Department of Neurodegeneration, H. Lundbeck A/S, Valby, Denmark.
Department of Biologics, H. Lundbeck A/S, Valby, Denmark.
Danish Dementia Research Centre, Rigshospitalet, University of Copenhagen, Denmark.


Aged companion dogs with canine cognitive dysfunction (CCD) spontaneously develop varying degrees of progressive cognitive decline and particular neuropathological features correspondent to the changes associated with Alzheimer's disease (AD) in humans. The aim of the present study was to characterize certain aspects of neuropathology and inflammatory markers related to aging and CCD in dogs in comparison with human AD. Fifteen brains from aged dogs with normal cognitive function, mild cognitive impairment, or CCD were investigated and compared with two control brains from young dogs and brain sections from human AD subjects.

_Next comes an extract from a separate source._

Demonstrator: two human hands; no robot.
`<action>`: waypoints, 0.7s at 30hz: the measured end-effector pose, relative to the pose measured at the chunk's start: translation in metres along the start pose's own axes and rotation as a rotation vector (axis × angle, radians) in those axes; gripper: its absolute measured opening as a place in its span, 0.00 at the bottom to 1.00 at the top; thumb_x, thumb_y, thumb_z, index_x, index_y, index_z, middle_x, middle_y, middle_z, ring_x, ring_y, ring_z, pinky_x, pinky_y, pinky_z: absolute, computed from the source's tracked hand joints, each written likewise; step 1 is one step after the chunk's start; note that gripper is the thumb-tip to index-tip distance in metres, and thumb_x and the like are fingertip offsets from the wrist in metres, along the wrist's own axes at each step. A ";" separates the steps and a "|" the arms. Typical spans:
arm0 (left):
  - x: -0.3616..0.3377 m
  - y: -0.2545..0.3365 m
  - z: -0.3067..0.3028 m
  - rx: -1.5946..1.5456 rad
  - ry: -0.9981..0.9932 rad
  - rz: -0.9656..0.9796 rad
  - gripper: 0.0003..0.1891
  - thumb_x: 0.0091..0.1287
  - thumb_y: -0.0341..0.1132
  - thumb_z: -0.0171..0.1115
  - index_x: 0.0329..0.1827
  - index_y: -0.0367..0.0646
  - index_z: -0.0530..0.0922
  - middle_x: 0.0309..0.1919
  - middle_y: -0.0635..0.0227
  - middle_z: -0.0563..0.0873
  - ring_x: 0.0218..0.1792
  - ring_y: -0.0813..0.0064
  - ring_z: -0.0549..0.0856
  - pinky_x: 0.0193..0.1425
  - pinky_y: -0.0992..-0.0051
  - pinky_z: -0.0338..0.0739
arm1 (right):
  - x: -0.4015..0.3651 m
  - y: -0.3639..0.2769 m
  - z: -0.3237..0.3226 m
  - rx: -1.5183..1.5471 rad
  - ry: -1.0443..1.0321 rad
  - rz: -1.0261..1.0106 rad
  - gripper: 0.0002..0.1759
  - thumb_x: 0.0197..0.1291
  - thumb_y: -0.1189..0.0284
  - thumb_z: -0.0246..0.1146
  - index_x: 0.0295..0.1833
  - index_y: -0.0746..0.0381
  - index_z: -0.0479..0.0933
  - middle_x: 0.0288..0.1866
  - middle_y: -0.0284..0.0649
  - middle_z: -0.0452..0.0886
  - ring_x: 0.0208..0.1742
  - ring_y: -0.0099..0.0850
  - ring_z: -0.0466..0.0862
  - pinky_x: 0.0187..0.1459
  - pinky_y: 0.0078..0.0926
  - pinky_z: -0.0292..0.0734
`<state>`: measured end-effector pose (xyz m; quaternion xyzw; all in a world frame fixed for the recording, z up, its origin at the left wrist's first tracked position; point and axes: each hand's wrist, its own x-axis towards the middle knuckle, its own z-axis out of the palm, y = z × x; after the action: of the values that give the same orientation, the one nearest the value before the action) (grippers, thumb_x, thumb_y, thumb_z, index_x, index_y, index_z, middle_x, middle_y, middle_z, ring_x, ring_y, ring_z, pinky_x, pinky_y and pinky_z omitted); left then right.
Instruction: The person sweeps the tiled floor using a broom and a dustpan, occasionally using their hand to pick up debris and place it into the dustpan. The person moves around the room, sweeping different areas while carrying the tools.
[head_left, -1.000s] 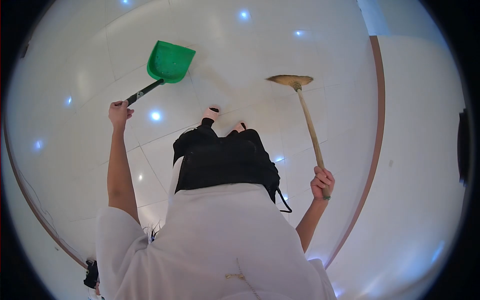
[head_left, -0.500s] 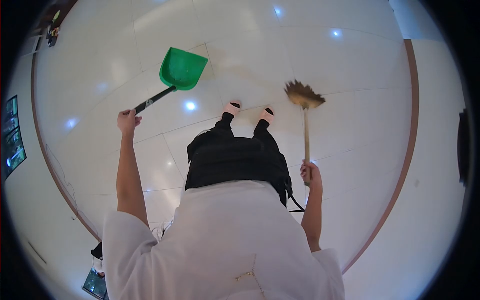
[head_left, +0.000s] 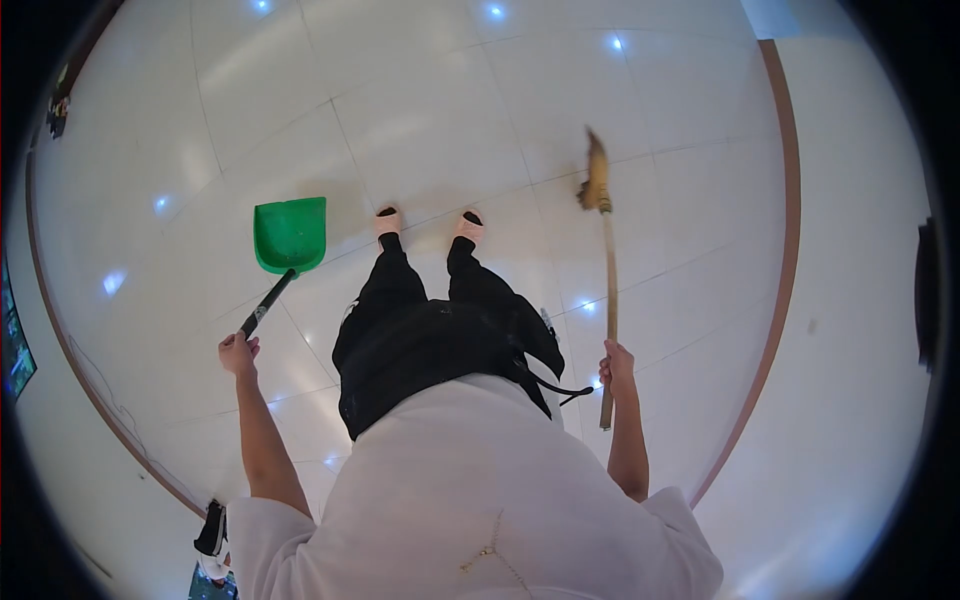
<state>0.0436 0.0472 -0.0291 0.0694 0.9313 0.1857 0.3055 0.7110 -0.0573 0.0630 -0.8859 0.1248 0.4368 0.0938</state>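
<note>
Left hand [head_left: 238, 353] grips the green dustpan [head_left: 289, 234] (by its handle), right hand [head_left: 617, 367] clasps the broom [head_left: 604, 270].

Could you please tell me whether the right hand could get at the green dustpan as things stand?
Probably not: the right hand is shut on the broom stick, and the dustpan is on the far side of the legs, held by the left hand.

One head-worn camera looks nearly straight down, close over the shirt [head_left: 470, 480], at the floor [head_left: 450, 110]; rim apparently distorted.
</note>
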 end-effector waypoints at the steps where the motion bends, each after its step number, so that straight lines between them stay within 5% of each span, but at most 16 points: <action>1: -0.003 0.005 0.002 0.002 0.011 -0.007 0.14 0.54 0.30 0.57 0.40 0.34 0.66 0.25 0.57 0.79 0.20 0.71 0.82 0.18 0.77 0.78 | 0.000 -0.014 -0.003 -0.058 -0.029 -0.072 0.13 0.52 0.64 0.56 0.35 0.64 0.70 0.11 0.34 0.62 0.06 0.22 0.62 0.06 0.21 0.59; 6: 0.007 0.006 -0.004 0.041 0.019 0.025 0.14 0.51 0.30 0.57 0.39 0.33 0.67 0.25 0.57 0.79 0.16 0.71 0.80 0.14 0.78 0.75 | 0.032 -0.082 0.050 -0.112 -0.093 -0.304 0.09 0.49 0.71 0.56 0.28 0.67 0.68 0.11 0.35 0.63 0.07 0.25 0.65 0.06 0.23 0.59; 9: 0.011 0.003 -0.014 0.142 -0.002 0.145 0.16 0.49 0.33 0.58 0.38 0.32 0.70 0.23 0.57 0.80 0.16 0.70 0.81 0.17 0.76 0.76 | 0.032 -0.107 0.094 -0.114 -0.175 -0.257 0.06 0.48 0.75 0.54 0.27 0.67 0.68 0.11 0.34 0.63 0.07 0.24 0.65 0.06 0.22 0.60; 21: 0.014 -0.007 -0.035 0.272 -0.064 0.203 0.12 0.53 0.36 0.57 0.37 0.40 0.71 0.26 0.55 0.81 0.24 0.62 0.82 0.34 0.68 0.76 | -0.170 -0.076 0.235 -0.254 -0.511 -0.409 0.17 0.44 0.81 0.52 0.44 0.64 0.64 0.14 0.31 0.63 0.09 0.19 0.62 0.08 0.19 0.59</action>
<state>0.0115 0.0330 -0.0130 0.2096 0.9258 0.0856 0.3027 0.4577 0.1031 0.0615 -0.7592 -0.1382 0.6286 0.0968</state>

The neuropathological investigations included evaluation of amyloid-β (Aβ) plaque deposition (N-terminally truncated and pyroglutamyl-modified Aβ included), tau pathology, and inflammatory markers in prefrontal cortex. Cortical Aβ deposition was found to be only of the diffuse subtype as no dense-core or neuritic plaques were found. The Aβ deposition followed a progressive pattern in four maturation stages. Accumulation of the Aβ peptide was also observed in the vessel walls. Both immunohistochemically and biochemically measured levels of Aβ pathology in prefrontal cortex showed a consistent positive correlation to age but not to cognitive deficit severity. No evidence of neurofibrillary tau pathology was found. The level of pro-inflammatory cytokines was generally low and showed no significant association to cognitive status. The findings of the present study support the senescent dog with spontaneous cognitive dysfunction as a valuable non-transgenic model for further investigations of the molecular events involved in the neurodegenerative processes associated with aging and early stage AD, especially the Aβ-related pathology.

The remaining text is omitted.